-- Collected data follows --

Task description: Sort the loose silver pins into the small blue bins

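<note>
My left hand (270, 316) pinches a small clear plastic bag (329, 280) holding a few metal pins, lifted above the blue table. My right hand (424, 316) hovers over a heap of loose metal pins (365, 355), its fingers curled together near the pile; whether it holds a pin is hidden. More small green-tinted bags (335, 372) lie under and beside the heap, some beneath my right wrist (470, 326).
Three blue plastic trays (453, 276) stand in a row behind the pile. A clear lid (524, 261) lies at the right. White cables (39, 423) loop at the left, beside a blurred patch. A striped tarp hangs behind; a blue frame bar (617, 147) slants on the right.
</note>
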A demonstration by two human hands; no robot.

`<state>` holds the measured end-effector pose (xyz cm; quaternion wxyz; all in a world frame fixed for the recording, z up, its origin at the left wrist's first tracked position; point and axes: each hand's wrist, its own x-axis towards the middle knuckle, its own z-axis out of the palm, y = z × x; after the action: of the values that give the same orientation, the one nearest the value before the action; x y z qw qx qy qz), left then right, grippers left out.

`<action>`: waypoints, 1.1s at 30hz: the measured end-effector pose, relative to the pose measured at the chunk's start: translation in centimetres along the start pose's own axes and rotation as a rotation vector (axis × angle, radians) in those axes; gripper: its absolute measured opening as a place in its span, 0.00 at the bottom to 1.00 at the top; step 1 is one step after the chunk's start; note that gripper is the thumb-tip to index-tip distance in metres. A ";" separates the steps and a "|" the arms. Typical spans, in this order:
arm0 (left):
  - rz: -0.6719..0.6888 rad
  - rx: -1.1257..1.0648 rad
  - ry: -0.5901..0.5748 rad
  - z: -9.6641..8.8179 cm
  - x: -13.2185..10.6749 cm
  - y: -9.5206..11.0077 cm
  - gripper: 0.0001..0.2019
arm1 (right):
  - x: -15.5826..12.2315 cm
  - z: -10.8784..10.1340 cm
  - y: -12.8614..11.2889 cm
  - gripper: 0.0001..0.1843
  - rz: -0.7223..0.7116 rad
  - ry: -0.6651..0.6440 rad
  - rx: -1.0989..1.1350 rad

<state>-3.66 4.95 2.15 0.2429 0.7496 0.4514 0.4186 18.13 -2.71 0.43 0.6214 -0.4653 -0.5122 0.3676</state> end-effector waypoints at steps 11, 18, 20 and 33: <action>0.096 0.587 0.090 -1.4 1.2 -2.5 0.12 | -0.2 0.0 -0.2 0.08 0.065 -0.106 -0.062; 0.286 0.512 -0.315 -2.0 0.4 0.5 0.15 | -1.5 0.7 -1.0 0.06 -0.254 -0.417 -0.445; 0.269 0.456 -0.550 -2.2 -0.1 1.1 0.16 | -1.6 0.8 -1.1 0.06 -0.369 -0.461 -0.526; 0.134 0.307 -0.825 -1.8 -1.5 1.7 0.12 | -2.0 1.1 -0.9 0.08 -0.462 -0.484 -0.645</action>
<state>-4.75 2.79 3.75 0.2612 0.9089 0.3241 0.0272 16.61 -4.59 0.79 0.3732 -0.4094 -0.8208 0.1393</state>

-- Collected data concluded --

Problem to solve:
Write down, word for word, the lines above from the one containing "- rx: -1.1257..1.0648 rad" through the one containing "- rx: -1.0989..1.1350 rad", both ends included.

Task result:
  - rx: -1.1257..1.0648 rad
  - ry: -0.5901..0.5748 rad
  - z: -9.6641..8.8179 cm
  - x: -13.2185..10.6749 cm
  - y: -9.5206..11.0077 cm
  - gripper: 0.0001..0.2019
arm1 (right):
  - x: -15.5826..12.2315 cm
  - z: -10.8784..10.1340 cm
  - y: -12.8614..11.2889 cm
  - gripper: 0.0001..0.1843
  - rz: -0.7223..0.7116 rad
  - ry: -0.6651..0.6440 rad
  - rx: -1.0989..1.1350 rad

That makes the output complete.